YOUR OBJECTIVE
Give back the line below containing "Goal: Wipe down" and every later line, exactly.
--------------------
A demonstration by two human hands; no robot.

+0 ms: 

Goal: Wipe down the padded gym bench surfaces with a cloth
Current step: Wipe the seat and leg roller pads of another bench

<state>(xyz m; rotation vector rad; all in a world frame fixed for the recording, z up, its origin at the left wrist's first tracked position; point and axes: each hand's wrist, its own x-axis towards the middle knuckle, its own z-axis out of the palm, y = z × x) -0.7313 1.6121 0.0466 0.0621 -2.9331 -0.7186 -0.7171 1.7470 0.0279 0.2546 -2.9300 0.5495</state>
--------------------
ANSWER TO THIS PROBLEM
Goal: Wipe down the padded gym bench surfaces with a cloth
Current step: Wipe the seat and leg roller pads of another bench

<state>(xyz m; rotation vector rad; all in a world frame fixed for the recording, z up, its origin at the left wrist's first tracked position; point and axes: each hand's wrist, its own x-axis towards the middle knuckle, its own z-axis out of the palm, y = z × x) -0.7313 1.6121 0.0466 0.0621 -2.9331 -0.7186 -0.7171 1.7470 0.0279 0.2546 -2.9300 0.5495</state>

Work on the answer is now done.